# WHAT THE EXERCISE ASKS
With all images omitted, write out the records word for word.

# DATA EXTRACT

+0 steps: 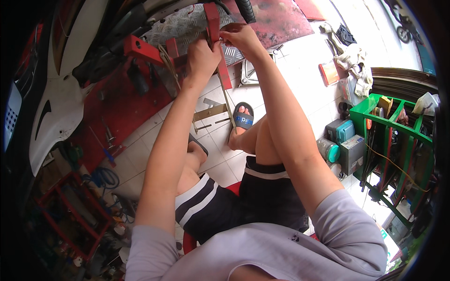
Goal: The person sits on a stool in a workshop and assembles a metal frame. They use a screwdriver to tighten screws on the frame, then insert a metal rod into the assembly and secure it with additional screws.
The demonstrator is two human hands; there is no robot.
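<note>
My left hand [203, 57] is closed, its thumb side against a red upright metal bar [212, 19]. My right hand [240, 40] reaches in from the other side, fingertips pinched together close to the same bar. What either hand grips is hidden behind the fingers. Left of them juts a red bracket [144, 51] with a hole in its end. A tan strap-like length [169, 65] hangs down beside my left wrist. Below the hands, a thin strip [226, 96] runs toward a flat brass-coloured piece [211, 113] over the tiles.
A white motorcycle body panel [51, 114] fills the left. Tread plate [180, 25] and a red platform [129, 105] lie beneath. A silver metal stand [253, 70] is past my right hand. At right stand a green rack [368, 104], jars and boxes; rags [358, 65] lie farther off.
</note>
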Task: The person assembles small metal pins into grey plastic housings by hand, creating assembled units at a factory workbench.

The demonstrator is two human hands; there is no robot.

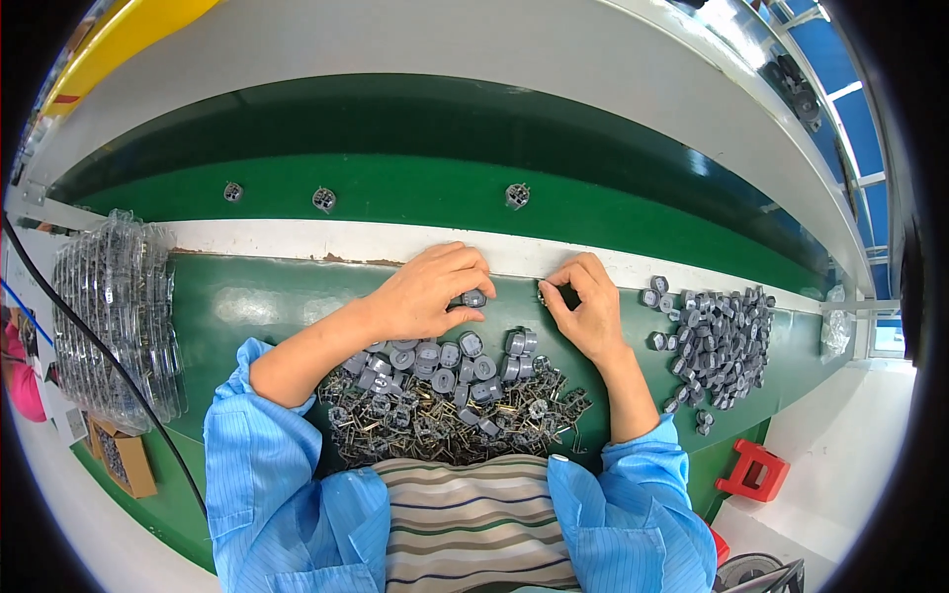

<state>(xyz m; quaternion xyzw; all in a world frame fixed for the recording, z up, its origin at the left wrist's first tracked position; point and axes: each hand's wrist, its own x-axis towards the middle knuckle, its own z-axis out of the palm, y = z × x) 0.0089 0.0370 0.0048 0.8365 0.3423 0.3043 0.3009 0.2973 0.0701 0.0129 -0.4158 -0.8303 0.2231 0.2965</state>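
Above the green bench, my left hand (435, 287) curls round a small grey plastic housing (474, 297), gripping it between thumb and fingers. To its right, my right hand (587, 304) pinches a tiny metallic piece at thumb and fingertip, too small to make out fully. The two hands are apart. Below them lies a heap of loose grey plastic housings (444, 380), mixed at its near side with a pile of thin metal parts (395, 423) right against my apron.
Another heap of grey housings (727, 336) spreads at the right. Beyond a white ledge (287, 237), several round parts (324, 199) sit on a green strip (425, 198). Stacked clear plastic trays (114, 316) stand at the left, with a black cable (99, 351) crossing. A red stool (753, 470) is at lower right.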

# PROBLEM SOLUTION
+0 steps: 
Goal: The person sits on a stool in a workshop and assembles a metal frame. They use a screwdriver to tighten screws on the frame, then insert a metal rod into the assembly and secure it with additional screws.
The demonstrator is two human hands; there is no robot.
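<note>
My left hand [203, 57] is closed, its thumb side against a red upright metal bar [212, 19]. My right hand [240, 40] reaches in from the other side, fingertips pinched together close to the same bar. What either hand grips is hidden behind the fingers. Left of them juts a red bracket [144, 51] with a hole in its end. A tan strap-like length [169, 65] hangs down beside my left wrist. Below the hands, a thin strip [226, 96] runs toward a flat brass-coloured piece [211, 113] over the tiles.
A white motorcycle body panel [51, 114] fills the left. Tread plate [180, 25] and a red platform [129, 105] lie beneath. A silver metal stand [253, 70] is past my right hand. At right stand a green rack [368, 104], jars and boxes; rags [358, 65] lie farther off.
</note>
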Task: The person assembles small metal pins into grey plastic housings by hand, creating assembled units at a factory workbench.

The demonstrator is two human hands; there is no robot.


<state>(xyz m; quaternion xyzw; all in a world frame fixed for the recording, z up, its origin at the left wrist's first tracked position; point and axes: each hand's wrist, its own x-axis towards the middle knuckle, its own z-axis out of the palm, y = z × x) 0.0089 0.0370 0.0048 0.8365 0.3423 0.3043 0.3009 0.2973 0.0701 0.0129 -0.4158 -0.8303 0.2231 0.2965</state>
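Above the green bench, my left hand (435, 287) curls round a small grey plastic housing (474, 297), gripping it between thumb and fingers. To its right, my right hand (587, 304) pinches a tiny metallic piece at thumb and fingertip, too small to make out fully. The two hands are apart. Below them lies a heap of loose grey plastic housings (444, 380), mixed at its near side with a pile of thin metal parts (395, 423) right against my apron.
Another heap of grey housings (727, 336) spreads at the right. Beyond a white ledge (287, 237), several round parts (324, 199) sit on a green strip (425, 198). Stacked clear plastic trays (114, 316) stand at the left, with a black cable (99, 351) crossing. A red stool (753, 470) is at lower right.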

The exercise has been answered completely.